今年のオールスターファン投票の結果が28日に発表された。パ・リーグの先発投手部門は、35万561票でロッテの佐々木朗希投手(21)が選出され「勝負を楽しみながら、いいコンディションでいつも通りに投げられればいい」と笑顔を見せた一方で、オリックスのエース山本由伸投手(24)は34万7473票で2位。2年連続で〝令和の怪物〟の後塵を拝した。
山本は2年連続で投手4冠、沢村賞にも選ばれているだけに残念な結果だが、オリックスの球団内はそんな悲観的な声ばかりでもない。フロント関係者は「朗希選手は球も速いし、体もでかい。完全試合もあったし、世間的には分かりやすい」とうなずきながらも「うちにとってはラッキーな面もある。さすがに監督推薦で出ることになるだろうし、その方が使い勝手がいい。1イニングだけとか1人だけとか、体調や後半のローテを見据えて思うように使える」とニンマリだ。

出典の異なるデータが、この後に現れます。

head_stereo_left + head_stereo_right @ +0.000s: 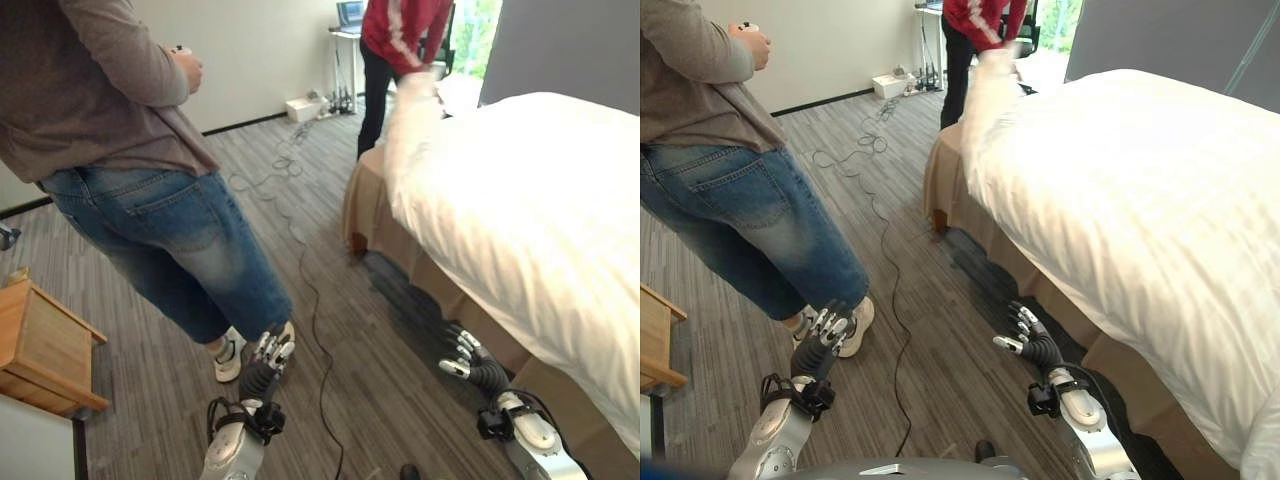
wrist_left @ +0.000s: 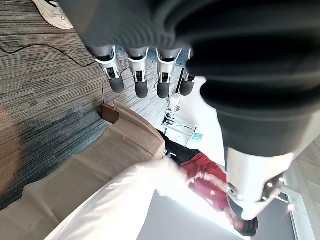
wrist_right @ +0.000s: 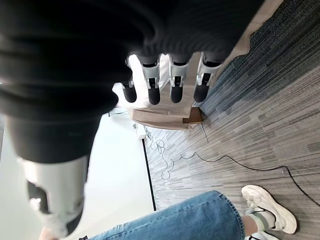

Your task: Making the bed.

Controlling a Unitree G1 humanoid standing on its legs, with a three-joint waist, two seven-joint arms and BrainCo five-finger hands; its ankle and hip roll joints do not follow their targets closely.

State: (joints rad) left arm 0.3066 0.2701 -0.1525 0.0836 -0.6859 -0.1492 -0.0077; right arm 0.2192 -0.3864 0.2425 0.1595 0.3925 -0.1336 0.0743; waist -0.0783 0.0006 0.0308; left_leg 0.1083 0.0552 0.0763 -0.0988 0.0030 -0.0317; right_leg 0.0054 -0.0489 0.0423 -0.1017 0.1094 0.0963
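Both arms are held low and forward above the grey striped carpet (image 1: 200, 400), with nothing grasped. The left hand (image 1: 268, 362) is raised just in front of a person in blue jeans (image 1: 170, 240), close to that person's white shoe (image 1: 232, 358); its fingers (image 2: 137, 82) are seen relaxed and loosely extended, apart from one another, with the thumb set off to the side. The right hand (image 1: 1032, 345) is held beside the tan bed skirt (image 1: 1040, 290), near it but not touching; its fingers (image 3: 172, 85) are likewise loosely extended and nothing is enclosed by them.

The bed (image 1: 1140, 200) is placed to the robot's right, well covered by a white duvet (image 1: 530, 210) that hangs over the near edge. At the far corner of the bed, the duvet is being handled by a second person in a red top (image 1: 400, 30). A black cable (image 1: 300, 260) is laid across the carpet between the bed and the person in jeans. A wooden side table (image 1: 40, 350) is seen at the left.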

全パの指揮を執るのは今年も中嶋監督。昨年の球宴では山本は7月27日の第2戦(松山)の3回に3番手で登場し、1イニングを1安打無失点に抑えた。同試合で中嶋監督は投手11人を投入し、9回にはソフトバンクのモイネロ、楽天の松井、ロッテの益田と一人一殺の起用をしており「ウチの監督はしたたかでズル賢いですからねえ」(球団関係者)。球宴の顔役として複数イニングで投げることも考えられる1位選出より、負担が少なく後半戦に備えられるというわけだ。
3連覇と2年連続日本一を狙ううえで絶対エースのコンディションは最優先事項。中嶋監督のタクトが注目される。